▶ _Problem statement_
From the records below, determine the number of lines containing "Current". Output that number alone.

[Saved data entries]
-------------------------

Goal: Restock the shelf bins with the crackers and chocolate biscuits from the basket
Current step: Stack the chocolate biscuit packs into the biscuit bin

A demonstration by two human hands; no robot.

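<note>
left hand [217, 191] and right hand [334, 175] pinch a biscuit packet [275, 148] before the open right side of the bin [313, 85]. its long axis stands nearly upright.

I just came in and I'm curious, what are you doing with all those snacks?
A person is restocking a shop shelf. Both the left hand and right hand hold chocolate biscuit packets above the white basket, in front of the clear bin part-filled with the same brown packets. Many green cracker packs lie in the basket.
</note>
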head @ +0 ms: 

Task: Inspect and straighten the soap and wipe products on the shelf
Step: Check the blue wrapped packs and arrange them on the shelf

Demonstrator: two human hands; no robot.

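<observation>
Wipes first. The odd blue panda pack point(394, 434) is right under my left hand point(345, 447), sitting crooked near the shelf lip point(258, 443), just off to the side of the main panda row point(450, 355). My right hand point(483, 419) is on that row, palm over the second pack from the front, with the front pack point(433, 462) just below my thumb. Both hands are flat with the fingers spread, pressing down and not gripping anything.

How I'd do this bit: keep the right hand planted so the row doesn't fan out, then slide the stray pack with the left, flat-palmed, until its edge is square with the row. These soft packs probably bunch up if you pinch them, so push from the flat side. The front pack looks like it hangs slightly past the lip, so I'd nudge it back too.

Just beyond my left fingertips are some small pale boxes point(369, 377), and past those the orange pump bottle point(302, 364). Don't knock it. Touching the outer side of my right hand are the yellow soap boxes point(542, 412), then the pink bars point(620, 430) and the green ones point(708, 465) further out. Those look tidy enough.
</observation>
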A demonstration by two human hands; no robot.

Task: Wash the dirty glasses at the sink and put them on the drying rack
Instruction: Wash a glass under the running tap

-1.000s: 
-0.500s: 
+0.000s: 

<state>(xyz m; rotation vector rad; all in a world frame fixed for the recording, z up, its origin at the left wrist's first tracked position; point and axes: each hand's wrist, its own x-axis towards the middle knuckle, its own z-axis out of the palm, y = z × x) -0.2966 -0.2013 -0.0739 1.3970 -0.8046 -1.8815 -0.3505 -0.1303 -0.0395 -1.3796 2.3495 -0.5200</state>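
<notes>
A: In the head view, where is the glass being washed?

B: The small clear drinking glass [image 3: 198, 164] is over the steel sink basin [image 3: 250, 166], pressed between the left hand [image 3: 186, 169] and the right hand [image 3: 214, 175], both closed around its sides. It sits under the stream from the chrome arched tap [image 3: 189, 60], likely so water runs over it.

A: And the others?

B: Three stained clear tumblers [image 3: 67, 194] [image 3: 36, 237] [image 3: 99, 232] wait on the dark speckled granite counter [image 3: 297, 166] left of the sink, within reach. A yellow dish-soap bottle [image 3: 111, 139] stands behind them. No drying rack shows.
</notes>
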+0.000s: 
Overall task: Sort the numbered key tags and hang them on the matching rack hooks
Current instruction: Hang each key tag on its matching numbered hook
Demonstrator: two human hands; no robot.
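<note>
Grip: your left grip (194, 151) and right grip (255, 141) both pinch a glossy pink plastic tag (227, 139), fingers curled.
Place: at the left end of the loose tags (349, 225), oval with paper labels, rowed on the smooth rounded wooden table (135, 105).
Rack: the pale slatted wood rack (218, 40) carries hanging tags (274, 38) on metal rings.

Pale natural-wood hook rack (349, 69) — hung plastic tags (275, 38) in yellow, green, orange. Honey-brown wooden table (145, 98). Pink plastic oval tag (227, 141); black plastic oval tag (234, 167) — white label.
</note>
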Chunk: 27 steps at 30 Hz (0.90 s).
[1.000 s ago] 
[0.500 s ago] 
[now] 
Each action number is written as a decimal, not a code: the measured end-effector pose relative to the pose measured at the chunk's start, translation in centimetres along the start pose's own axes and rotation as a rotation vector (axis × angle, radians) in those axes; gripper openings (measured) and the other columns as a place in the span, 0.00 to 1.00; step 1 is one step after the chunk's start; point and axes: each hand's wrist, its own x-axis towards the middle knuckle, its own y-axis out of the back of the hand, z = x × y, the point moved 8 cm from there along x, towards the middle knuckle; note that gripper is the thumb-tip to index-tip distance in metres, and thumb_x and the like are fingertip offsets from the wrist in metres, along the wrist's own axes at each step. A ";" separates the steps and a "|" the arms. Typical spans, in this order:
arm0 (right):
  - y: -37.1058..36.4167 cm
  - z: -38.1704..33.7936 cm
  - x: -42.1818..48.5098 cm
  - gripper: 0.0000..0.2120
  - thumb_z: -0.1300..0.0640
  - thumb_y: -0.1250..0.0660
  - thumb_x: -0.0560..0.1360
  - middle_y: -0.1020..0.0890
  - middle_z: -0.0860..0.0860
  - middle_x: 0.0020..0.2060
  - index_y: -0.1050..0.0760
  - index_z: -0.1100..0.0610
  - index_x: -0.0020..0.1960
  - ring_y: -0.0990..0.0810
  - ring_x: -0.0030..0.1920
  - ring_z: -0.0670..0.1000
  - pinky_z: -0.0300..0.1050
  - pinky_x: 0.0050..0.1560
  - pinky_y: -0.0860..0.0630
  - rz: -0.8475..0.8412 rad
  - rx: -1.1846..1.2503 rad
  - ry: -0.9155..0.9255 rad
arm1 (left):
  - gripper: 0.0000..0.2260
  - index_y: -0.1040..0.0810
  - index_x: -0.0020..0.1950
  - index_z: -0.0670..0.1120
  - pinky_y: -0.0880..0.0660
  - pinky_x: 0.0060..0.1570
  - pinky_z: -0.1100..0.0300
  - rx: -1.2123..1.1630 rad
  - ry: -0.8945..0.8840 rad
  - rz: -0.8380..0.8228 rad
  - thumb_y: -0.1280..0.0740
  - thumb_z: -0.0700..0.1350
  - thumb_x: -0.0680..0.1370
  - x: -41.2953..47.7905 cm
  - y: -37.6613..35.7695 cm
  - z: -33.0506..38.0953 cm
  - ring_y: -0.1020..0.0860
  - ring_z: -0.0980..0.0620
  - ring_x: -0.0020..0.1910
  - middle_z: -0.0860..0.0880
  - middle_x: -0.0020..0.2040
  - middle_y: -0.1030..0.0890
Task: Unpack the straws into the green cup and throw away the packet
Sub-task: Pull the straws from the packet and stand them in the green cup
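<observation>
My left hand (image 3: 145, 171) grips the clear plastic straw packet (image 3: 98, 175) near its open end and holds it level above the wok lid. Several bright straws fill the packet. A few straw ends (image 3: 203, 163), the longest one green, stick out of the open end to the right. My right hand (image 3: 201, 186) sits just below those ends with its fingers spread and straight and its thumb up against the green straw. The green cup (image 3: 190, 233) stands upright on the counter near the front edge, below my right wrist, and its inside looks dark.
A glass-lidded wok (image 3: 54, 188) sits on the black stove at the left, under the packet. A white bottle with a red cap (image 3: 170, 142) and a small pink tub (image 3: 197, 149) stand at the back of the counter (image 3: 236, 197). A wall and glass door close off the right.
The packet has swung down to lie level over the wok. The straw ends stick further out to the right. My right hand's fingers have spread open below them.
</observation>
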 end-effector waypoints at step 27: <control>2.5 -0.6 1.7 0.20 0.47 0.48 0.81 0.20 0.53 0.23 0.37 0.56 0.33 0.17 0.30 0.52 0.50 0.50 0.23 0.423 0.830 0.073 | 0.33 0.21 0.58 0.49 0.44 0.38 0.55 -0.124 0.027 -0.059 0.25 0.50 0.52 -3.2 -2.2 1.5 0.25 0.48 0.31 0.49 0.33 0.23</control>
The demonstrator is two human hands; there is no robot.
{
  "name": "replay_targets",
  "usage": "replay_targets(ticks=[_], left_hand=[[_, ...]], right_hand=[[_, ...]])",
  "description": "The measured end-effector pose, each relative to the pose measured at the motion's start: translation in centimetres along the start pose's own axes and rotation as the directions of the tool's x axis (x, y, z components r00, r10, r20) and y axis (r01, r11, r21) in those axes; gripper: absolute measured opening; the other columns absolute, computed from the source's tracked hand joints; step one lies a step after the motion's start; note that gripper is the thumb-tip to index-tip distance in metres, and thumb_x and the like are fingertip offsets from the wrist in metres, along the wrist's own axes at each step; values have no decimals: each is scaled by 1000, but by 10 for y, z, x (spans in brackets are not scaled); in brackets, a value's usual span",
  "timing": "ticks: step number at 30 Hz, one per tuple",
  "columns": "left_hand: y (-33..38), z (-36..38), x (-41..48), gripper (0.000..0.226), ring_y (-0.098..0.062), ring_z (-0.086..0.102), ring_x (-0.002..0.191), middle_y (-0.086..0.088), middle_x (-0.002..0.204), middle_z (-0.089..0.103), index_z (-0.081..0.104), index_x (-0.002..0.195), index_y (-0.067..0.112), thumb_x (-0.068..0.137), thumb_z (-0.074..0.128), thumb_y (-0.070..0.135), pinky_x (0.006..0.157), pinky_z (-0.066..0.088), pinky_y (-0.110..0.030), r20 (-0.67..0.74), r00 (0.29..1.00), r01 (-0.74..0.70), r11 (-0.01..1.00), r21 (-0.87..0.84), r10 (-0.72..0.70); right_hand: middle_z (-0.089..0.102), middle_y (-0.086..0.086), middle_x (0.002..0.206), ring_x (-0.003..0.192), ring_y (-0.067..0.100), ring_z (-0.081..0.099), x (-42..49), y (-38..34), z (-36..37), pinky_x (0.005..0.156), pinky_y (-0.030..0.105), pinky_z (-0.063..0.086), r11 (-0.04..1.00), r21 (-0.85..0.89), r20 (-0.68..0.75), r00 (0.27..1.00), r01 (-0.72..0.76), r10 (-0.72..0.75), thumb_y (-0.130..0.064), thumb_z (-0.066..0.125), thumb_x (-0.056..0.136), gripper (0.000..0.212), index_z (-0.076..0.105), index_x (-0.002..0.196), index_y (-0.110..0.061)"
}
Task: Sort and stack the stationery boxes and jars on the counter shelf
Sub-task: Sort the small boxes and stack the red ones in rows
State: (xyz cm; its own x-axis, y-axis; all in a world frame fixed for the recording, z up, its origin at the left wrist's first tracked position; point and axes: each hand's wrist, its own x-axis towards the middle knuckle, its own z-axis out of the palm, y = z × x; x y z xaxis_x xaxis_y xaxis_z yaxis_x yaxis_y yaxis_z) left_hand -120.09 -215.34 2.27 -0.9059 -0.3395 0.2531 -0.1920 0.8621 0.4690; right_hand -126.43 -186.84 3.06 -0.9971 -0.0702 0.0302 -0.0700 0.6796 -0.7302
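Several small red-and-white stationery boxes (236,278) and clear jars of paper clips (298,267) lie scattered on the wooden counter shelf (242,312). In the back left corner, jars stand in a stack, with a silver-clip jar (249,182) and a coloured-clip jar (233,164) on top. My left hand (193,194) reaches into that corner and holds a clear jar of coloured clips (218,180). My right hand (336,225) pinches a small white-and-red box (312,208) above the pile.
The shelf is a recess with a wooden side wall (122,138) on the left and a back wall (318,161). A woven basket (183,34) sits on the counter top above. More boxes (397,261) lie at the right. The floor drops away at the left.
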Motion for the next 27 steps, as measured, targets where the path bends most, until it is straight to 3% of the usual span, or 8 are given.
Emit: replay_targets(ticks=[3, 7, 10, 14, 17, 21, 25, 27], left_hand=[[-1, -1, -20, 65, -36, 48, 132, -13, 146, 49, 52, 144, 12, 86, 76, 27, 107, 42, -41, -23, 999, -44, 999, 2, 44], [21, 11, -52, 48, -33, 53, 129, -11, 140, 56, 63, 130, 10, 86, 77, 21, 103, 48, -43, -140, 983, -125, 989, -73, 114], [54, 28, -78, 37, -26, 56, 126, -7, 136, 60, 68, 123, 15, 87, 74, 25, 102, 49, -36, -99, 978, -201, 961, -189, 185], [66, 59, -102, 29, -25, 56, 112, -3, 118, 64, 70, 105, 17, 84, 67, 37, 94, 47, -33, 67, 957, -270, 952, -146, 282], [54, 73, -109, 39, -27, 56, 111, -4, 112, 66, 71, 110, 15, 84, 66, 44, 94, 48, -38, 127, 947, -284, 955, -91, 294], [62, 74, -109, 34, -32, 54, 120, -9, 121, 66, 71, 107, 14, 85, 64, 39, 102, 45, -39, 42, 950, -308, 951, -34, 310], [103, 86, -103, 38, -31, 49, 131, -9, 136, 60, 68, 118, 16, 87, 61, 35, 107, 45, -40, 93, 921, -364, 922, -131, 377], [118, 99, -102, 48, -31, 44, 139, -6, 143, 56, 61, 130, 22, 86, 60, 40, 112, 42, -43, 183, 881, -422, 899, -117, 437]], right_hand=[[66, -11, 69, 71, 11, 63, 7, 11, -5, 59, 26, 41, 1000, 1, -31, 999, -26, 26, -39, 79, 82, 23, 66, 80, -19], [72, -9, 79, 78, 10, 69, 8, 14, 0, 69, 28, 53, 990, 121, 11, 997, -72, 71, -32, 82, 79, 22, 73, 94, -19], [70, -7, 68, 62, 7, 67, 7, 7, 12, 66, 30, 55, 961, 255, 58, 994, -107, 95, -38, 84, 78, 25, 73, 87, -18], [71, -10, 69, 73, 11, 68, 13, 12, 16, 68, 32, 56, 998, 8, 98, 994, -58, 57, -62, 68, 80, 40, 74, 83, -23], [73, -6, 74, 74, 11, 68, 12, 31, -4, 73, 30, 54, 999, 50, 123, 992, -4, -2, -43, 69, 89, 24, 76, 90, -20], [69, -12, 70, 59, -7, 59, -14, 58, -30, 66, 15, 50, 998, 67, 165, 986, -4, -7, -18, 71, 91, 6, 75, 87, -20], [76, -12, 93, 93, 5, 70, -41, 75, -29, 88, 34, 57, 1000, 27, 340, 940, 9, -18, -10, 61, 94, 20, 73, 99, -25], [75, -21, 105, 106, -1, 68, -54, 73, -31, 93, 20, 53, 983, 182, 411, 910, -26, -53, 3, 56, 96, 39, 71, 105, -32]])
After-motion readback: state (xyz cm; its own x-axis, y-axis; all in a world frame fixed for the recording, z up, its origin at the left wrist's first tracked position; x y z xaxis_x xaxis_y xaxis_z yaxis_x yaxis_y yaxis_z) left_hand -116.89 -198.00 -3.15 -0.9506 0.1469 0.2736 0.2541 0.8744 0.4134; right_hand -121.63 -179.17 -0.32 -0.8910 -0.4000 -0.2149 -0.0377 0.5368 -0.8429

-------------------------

▶ _Solved exercise_
2